30分か1時間か、わかりませんがしばらくしたら父が来ました。

 

私は当然怒られると思っていて、どうせ…と思ってそっぽを向いていました。

 

そうしたら父が私の手を握り、言いました。

 

「ともみがそんな辛い時に、一緒に居てあげられなくてごめんね。」

 

と。

 

私はびっくりしました。

 

びっくりしたと同時に、涙が溢れて止まりませんでした。

 

「お父さんは、女の人がお母さんとともみしかいないから、どう接していいかわからないんだよ。」

 

「家族なんだから、もっといろんなこと話しして、困った時には助け合おう。」

 

「ともみがいろんなことを話してくれるのがお父さんはとっても嬉しいんだよ。」

 

静かにお父さんは私の涙を拭きながら語り続けました。

 

私はうんうんと頷きながら聞いていました。

 

もうとっくに面会時間は過ぎていたので、お母さんが促し、

 

「また来るからね。

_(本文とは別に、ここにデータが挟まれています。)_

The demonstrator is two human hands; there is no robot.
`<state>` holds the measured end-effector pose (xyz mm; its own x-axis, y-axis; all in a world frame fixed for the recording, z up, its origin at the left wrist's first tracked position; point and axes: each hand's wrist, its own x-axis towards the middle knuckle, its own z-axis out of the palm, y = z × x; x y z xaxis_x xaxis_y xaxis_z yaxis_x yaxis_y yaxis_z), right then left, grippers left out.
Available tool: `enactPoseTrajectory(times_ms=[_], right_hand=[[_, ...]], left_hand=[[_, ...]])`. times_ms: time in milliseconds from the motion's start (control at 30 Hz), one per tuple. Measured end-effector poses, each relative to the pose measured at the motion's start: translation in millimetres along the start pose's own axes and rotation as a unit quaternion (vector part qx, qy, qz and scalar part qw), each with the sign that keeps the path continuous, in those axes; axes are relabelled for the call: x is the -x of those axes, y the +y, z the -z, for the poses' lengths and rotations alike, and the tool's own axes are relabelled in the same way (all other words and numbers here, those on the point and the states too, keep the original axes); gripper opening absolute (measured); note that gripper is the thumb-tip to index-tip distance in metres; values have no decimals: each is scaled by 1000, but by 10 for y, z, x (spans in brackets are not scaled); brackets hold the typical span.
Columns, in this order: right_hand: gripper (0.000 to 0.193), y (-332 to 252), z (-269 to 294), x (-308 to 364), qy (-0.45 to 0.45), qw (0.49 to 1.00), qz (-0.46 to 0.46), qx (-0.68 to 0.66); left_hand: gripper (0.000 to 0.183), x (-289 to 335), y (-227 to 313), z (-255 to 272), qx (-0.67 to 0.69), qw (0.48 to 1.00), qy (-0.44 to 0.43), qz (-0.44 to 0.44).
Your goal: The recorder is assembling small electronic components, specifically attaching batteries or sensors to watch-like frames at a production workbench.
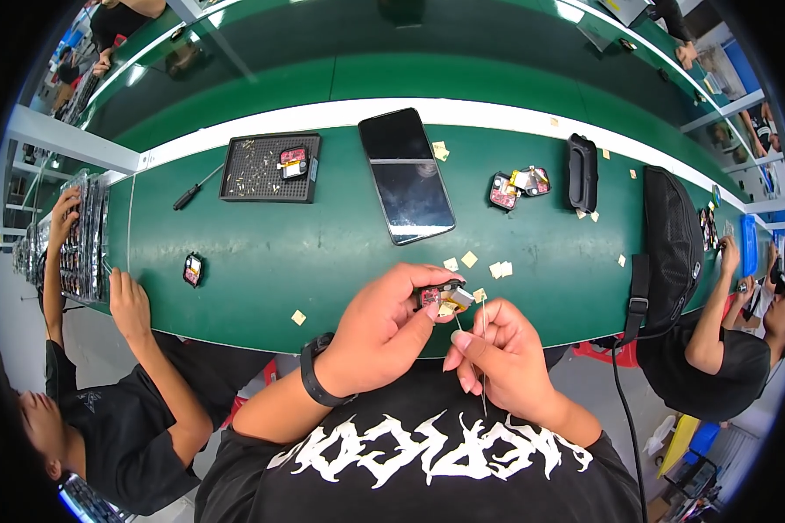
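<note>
Just past the near table edge, my left hand (384, 327) is closed around a small black electronic device (433, 299). Its casing is open, showing a red circuit board and a silver cell with yellow tape. To its right, my right hand (508, 353) pinches thin metal tweezers (484, 383) whose two arms stand apart. One tip reaches the device; the other is close to a small pale yellow sticker (479, 296). Whether the tweezers touch that sticker I cannot tell. Fingers partly cover the device.
A phone (407, 187) lies beyond my hands. At the left are a black parts tray (240, 179) with small screws, a screwdriver (196, 188) and another open device (194, 269). More devices (519, 186), a black case (582, 174) and a black bag (672, 248) lie right. Co-workers sit both sides.
</note>
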<state>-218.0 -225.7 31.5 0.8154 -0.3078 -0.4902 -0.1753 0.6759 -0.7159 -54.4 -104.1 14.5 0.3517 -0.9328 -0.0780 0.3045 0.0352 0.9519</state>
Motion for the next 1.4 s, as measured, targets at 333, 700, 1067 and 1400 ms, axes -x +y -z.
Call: enactPoseTrajectory(times_ms=[333,700,1067,1400], right_hand=[[22,20,-15,-34,35,999,6,4],[22,145,42,-27,37,994,89,59],[26,-124,16,-190,74,864,310,390],[16,16,-26,-167,107,929,204,288]], left_hand=[[29,61,-59,-7,-137,988,-11,-68],[28,43,-35,-29,134,989,16,66],[23,88,-151,-116,-15,999,50,11],[27,86,-219,-86,-88,995,49,1]])
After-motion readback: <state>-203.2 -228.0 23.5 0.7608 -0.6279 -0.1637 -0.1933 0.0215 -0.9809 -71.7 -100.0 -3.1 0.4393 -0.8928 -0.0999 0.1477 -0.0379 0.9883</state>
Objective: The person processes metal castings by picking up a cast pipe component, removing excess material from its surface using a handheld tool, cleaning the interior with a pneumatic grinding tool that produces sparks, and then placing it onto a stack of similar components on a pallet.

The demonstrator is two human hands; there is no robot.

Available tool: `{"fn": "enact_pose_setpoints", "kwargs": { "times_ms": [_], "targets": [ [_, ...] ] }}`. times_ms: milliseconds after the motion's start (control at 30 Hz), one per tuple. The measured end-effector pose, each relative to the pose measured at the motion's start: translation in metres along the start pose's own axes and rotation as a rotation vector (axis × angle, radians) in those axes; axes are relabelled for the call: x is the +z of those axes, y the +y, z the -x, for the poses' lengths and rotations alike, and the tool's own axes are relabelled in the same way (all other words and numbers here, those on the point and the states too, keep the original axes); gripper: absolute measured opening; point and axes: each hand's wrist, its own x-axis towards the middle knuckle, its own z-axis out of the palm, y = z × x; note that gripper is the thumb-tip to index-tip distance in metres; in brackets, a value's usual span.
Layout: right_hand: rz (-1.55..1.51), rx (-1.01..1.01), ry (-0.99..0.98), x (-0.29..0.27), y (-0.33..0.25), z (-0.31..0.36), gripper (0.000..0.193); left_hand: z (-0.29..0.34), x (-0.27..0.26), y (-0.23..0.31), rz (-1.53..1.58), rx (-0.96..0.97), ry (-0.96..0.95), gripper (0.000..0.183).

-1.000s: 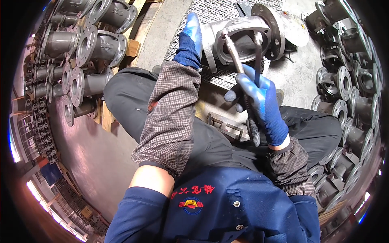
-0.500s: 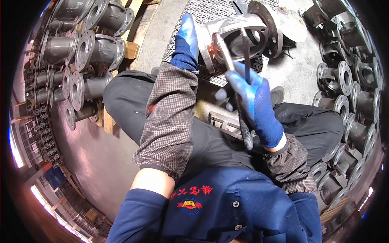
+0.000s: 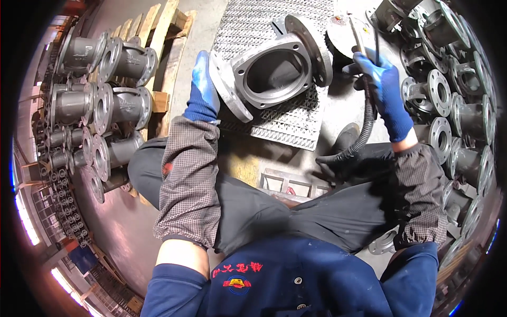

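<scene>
The valve (image 3: 279, 96) lies on the grate (image 3: 296, 124) ahead of the person, tilted a little, its squarish opening facing up and its bolt holes showing around the rim; a round flange (image 3: 231, 87) closes off its near left end and a darker flange (image 3: 309, 47) stands at the right. Of the two hands, the left hand (image 3: 204, 87) is flat and unclosed, fingers straight and together, set against the outer face of the left flange without gripping it. The right hand (image 3: 384, 82) is curled around the tool (image 3: 360, 39), well apart from the valve; a pale rod and a darker one stick out beyond the fingers, and a black ribbed hose (image 3: 365, 132) trails down and bends left toward the knees. A pale disc (image 3: 339, 41) lies on the floor (image 3: 121, 216) just beside the grate, near the rods. A metal frame (image 3: 288, 186) sits between the legs, castings (image 3: 74, 103) crowd by the pallet (image 3: 179, 58) at left, and more castings (image 3: 467, 119) are stacked at right
</scene>
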Motion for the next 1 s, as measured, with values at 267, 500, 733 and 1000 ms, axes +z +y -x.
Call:
{"fn": "enact_pose_setpoints", "kwargs": {
  "times_ms": [267, 500, 733, 1000],
  "targets": [
    [0.386, -0.242, 0.075, 0.025, 0.074, -0.042, 0.031, 0.028, 0.021, -0.036, 0.288, 0.165, -0.131, 0.061],
    [0.283, 0.000, 0.027, 0.051, 0.034, -0.017, 0.040, 0.052, 0.005, -0.010, 0.241, -0.076, 0.076, 0.061],
    [0.638, -0.734, -0.310, 0.064, 0.058, -0.016, 0.024, 0.098, -0.003, 0.042, -0.080, 0.175, 0.090, 0.043],
    [0.890, -0.929, -0.316, 0.064, 0.063, -0.034, 0.030, 0.104, -0.005, 0.051, -0.667, 0.507, 0.010, 0.048]
  ]
}}
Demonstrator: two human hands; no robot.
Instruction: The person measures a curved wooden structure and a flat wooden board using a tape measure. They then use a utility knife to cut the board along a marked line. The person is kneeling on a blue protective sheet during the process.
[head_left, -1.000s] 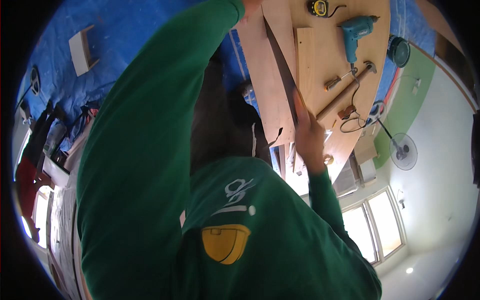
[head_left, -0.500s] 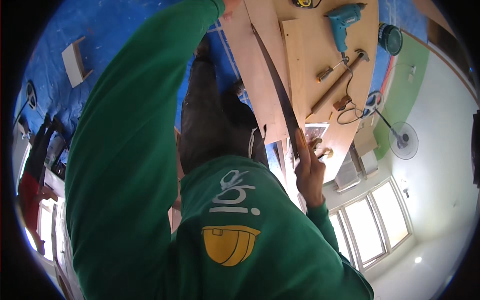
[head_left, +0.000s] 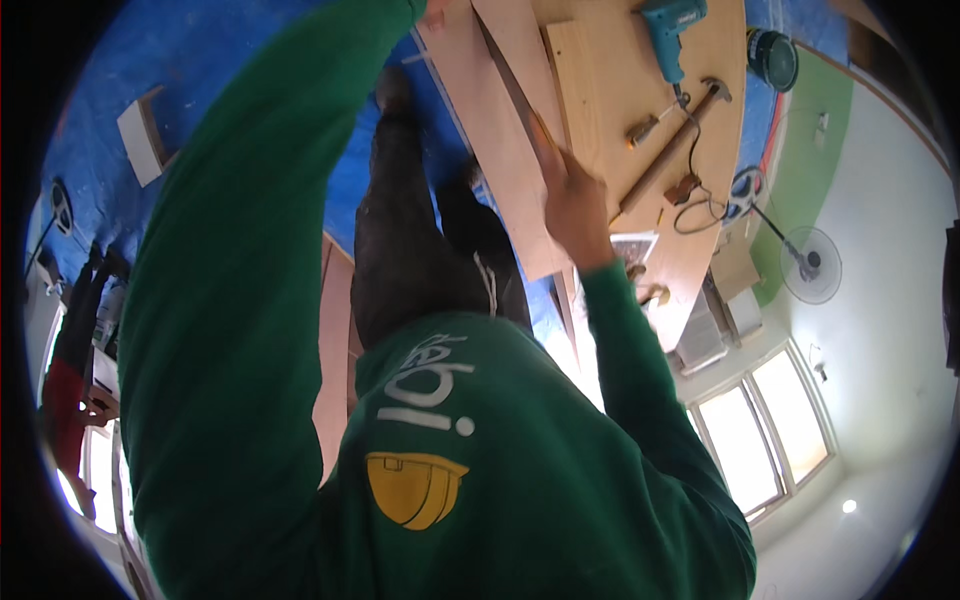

」と何度も何度も振り返りながら帰っていきました。

 

私は自分のしたことを後悔はしていませんでした。

 

そして何かが晴れたような、今までのもやもやたちはどこかへ消えていました。

 

私は薬がないと眠れないのですが、その日はなんとか寝ることができました。

 

1日入院して、次の日精神科の先生と話をして問題なければ退院という形でした。

 

なので次の日の夕方頃に精神科の先生が来て、話しをしました。

 

(そこの精神科の先生がちょっと嫌な感じの人だったということは内緒です)

 

いくつか質問を受け、受け答えし、お大事にと言われ問診は終わりました。

 

看護師さんが来て、お父さんに連絡をして迎えに来てもらう旨を伝えられ私は頷きました。

 

帰ったらタバコ吸いたいなー、コーヒー飲みたいなーなんて考えていたら

 

お父さんが迎えに来てくれました。

 

いざ家につくとちょっと入ることを躊躇しました。

 

またあの部屋に戻ったら同じことをするのではないか、と。

 

でも今こうしてブログを書いています。

 

気持ちも前に比べ穏やかです。

 

家族も私を一人にしまいと、ちょくちょく部屋に来てくれます。

 

 

 

先にも書いた通り、私は自分がしたことを後悔はしていません。

 

けれどまた死にたいかと聞かれれば、うーんと首をかしげます。

 

未遂の未遂に終わった訳ですが決意は固まっていました。

 

あんなに固まった決意が、きっと間違っていたからだと思います。

 

長々と書きましたが何を言いたいかと言うと

 

みんな一人じゃないんだよってことです。

 

生きるってことは誰かと関わるということ。

 

その関わりを大事にしようってことです。

 

一人で悩まないであなたの側にいる人に言ってみようってこと。

 

ありきたりな言葉ですが、これ本当です。

 

私は表現が下手くそで、あれこれ頭で考えて言葉にするのが難しいタイプなので

 

なかなか実践となると難しいのですが

 

思ったことをぽつり、ぽつりとでも言えていけたらいいなと思いました。

 

あとそういうことを言える相手がちゃんといるとベストだなと思います。

 

あの人には言いづらいな、とかあったりすると思います。

 

私は今までそうでした。

 

自分の気持ちを言っているようで言っていなかったな、と思います。

 

相手を思う気持ちはめちゃくちゃわかります。

 

でも一番大事なのは自分です。

 

相手を思うあまり自分をめちゃくちゃにしていたらどうしようもないのです。

 

仕事だってそうです。

 

仕事は誰かがいるけれど、自分は一人しかいないんです。

 

だから今悩んでる人がいたら、自分を大切にしてあげてください。

 

誰も話す人がいないのなら、もうじゃあ私に話してください。

 

あなたの辛さは私にはわかりません。

 

私の辛さもあなたにはわかりません。

 

けれど支え合うことはできるはずです。

 

もう一度いいます。

 

どうか自分を大切にしてあげてください。

 

無理しないでください。

 

自分を甘やかすことは悪いことじゃないです。

 

きっと私よりもっと過酷な環境にいる人もいると思います。

 

でもたまにはちょっとだけでも立ち止まってみませんか。

 

自分を許してあげてください。

 

 

どうかあなたがあなたらしくいられますように。

 

祈りを込めて。

 

 

ここまで読んでくださってありがとうございました。